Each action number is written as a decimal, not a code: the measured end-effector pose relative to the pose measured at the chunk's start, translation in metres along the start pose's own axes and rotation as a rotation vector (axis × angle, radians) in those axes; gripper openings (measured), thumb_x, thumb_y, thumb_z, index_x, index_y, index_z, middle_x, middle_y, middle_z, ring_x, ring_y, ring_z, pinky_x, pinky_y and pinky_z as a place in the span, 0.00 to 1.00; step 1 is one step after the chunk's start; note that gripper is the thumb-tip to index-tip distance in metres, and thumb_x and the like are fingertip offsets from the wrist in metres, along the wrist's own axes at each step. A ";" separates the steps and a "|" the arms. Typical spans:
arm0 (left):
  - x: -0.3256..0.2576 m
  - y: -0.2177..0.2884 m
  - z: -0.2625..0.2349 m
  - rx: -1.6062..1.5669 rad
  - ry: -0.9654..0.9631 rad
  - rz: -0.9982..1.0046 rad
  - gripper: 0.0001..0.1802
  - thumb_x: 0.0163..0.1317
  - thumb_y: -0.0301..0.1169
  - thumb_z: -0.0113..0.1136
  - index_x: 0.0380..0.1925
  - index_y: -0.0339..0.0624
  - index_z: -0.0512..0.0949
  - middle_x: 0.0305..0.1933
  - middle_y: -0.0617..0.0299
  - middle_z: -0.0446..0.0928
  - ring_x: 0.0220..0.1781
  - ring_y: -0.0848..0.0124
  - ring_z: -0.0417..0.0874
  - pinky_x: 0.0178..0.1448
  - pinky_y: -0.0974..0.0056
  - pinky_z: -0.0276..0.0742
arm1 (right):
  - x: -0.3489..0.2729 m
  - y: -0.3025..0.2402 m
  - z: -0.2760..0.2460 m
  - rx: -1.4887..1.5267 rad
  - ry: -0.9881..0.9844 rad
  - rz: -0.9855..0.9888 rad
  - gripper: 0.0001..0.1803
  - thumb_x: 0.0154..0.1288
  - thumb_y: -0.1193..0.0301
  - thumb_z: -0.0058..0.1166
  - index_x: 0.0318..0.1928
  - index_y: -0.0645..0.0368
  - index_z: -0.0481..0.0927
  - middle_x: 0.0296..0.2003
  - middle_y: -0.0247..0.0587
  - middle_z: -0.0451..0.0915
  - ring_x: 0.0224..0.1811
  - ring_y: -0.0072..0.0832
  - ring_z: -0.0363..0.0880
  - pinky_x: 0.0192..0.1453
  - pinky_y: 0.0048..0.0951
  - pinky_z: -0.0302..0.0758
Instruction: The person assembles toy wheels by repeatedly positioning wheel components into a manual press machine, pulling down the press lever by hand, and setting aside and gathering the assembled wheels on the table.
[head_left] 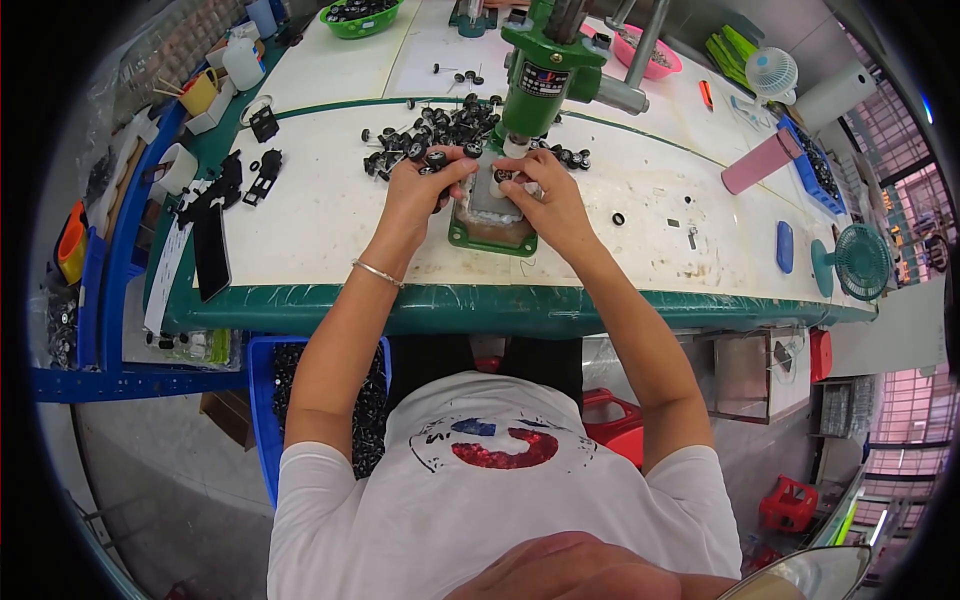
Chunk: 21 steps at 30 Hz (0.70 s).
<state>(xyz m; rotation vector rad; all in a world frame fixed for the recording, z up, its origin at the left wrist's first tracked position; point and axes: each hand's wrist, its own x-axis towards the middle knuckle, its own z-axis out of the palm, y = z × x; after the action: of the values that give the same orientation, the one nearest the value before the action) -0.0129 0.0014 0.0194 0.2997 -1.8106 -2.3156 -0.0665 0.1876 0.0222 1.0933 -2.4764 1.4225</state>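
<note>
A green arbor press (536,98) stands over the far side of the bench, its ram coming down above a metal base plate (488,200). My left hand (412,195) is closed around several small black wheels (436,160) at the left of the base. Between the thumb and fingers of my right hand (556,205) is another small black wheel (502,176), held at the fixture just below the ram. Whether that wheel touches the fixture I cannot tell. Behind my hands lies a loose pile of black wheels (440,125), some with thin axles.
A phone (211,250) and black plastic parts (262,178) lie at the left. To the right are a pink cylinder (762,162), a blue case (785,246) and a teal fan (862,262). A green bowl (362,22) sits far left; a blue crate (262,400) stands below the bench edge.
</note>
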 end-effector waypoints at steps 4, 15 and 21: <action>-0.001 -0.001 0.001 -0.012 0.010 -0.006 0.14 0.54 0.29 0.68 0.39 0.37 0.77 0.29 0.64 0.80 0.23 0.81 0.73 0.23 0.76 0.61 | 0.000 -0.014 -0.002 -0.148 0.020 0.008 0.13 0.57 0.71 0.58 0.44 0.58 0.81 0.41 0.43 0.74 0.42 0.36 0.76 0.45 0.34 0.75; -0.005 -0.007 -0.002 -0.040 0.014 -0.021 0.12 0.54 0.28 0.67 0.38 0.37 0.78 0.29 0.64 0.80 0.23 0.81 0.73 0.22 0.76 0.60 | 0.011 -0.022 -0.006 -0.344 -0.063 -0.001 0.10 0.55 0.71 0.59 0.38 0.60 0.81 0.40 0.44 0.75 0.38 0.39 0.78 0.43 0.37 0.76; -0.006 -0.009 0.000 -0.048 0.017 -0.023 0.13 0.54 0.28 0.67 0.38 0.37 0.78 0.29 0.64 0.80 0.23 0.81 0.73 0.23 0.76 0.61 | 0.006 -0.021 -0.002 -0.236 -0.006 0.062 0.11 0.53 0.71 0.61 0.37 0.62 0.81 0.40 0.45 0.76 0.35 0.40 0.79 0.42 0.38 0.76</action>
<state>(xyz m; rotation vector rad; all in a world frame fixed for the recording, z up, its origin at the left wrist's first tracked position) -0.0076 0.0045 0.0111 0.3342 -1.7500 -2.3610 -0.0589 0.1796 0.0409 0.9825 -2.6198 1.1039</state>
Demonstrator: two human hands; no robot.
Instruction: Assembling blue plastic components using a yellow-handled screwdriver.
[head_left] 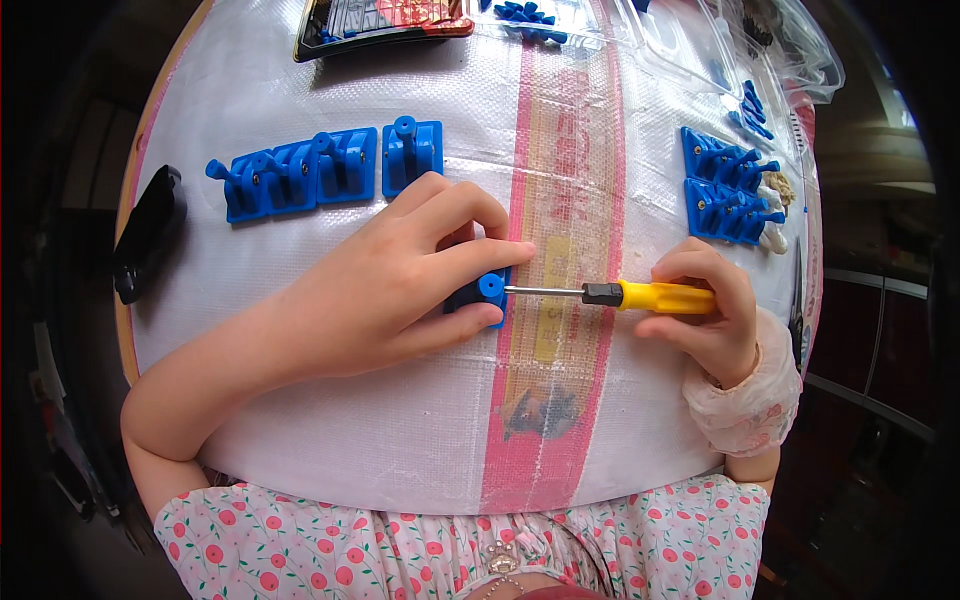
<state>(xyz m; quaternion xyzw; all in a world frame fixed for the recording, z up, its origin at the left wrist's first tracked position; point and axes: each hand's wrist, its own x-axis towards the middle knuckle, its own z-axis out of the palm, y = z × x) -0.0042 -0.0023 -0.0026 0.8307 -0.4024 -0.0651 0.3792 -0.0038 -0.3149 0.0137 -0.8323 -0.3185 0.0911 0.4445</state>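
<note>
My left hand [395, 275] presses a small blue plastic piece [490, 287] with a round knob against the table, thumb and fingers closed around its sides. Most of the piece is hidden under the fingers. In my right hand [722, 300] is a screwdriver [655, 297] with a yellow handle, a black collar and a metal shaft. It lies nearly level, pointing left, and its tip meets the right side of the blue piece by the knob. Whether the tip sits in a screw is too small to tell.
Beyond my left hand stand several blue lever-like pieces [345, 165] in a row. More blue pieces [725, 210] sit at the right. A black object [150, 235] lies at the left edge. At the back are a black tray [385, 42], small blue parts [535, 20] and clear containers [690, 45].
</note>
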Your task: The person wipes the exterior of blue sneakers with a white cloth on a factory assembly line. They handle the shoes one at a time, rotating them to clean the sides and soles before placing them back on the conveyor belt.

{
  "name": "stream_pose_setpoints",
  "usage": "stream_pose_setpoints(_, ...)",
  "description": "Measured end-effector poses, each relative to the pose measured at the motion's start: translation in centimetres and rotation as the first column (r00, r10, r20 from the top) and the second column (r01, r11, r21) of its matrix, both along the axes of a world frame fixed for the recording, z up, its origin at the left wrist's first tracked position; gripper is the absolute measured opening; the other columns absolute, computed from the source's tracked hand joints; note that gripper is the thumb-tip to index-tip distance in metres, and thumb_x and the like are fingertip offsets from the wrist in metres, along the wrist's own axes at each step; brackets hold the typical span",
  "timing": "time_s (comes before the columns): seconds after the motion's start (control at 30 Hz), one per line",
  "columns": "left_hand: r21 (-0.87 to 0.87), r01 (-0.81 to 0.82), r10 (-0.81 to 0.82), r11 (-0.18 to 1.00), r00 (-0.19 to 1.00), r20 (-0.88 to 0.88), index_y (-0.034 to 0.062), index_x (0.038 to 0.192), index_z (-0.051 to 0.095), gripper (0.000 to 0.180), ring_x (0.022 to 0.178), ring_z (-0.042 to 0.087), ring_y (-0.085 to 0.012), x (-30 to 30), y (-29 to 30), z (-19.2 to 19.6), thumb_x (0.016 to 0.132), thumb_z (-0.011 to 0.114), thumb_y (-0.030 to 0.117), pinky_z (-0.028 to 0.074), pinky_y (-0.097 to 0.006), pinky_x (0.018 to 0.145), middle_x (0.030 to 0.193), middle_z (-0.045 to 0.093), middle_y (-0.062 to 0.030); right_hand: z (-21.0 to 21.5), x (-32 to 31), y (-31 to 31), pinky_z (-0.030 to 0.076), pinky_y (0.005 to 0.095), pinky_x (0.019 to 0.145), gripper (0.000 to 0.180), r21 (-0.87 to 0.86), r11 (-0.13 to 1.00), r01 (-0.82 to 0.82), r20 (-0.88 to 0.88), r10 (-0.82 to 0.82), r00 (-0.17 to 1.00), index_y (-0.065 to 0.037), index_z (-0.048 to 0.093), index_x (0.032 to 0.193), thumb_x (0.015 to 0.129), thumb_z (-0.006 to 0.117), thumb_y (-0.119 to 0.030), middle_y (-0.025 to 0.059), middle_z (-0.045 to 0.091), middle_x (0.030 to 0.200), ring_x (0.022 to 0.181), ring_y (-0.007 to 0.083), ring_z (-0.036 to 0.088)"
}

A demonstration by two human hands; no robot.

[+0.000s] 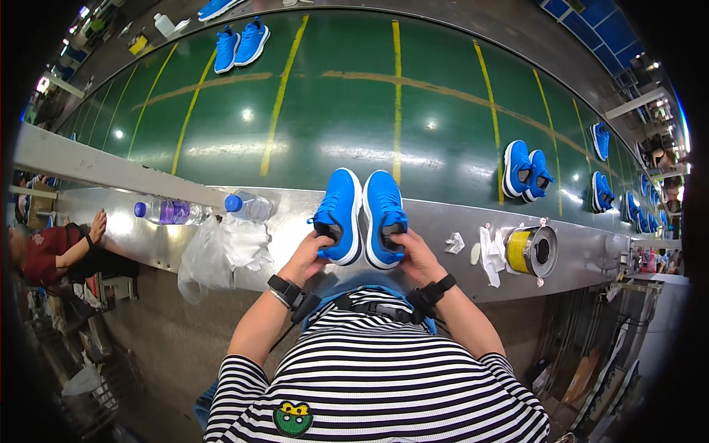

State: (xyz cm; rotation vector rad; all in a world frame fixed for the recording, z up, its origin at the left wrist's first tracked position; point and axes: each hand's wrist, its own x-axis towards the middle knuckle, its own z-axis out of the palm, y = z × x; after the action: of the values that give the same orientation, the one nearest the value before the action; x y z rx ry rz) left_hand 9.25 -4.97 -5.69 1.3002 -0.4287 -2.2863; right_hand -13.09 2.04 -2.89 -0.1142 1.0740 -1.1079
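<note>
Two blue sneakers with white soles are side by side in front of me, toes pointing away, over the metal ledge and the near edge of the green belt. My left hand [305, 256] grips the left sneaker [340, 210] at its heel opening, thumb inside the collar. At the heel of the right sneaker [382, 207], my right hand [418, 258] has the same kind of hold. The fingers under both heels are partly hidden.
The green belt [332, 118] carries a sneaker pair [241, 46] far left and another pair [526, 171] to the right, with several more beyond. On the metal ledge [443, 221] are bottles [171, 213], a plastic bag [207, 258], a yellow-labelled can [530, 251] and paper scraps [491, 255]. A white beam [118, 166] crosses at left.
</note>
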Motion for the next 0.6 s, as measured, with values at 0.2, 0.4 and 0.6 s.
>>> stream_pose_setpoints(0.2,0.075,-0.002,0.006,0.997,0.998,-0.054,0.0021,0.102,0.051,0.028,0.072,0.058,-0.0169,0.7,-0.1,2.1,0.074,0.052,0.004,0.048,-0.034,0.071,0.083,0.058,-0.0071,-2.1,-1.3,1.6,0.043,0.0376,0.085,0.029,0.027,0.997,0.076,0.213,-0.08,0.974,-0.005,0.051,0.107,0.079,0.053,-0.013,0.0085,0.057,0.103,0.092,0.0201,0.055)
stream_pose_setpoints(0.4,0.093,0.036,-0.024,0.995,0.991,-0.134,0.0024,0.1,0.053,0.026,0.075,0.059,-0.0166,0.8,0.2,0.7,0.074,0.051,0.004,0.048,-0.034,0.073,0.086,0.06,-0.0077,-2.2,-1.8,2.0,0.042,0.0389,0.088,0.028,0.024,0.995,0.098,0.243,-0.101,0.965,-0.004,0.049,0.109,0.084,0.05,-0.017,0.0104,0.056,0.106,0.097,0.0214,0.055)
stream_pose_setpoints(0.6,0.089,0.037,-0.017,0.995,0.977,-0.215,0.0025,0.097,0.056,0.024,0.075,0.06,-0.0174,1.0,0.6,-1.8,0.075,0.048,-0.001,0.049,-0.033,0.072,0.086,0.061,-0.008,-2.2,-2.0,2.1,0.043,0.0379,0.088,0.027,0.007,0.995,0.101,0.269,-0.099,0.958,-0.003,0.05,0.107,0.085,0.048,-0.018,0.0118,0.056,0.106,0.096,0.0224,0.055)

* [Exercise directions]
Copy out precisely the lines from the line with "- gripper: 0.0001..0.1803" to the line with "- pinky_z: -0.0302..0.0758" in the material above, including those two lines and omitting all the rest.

* [Task output]
  - gripper: 0.0001..0.1803
  - thumb_x: 0.0154..0.1288
  - thumb_y: -0.1193..0.0301
  - thumb_z: -0.0058..0.1166
  - index_x: 0.0318..0.1928
  - index_y: -0.0645..0.0368
  - index_z: -0.0481..0.0927
  - middle_x: 0.0296..0.2003
  - middle_y: -0.0247..0.0587
  - middle_z: -0.0451..0.0915
  - ring_x: 0.0224..0.1811
  - ring_y: -0.0072..0.0832
  - ring_z: -0.0363..0.0880
  - pinky_x: 0.0192..0.1453
  - pinky_y: 0.0048..0.0951
  - pinky_z: -0.0302..0.0758

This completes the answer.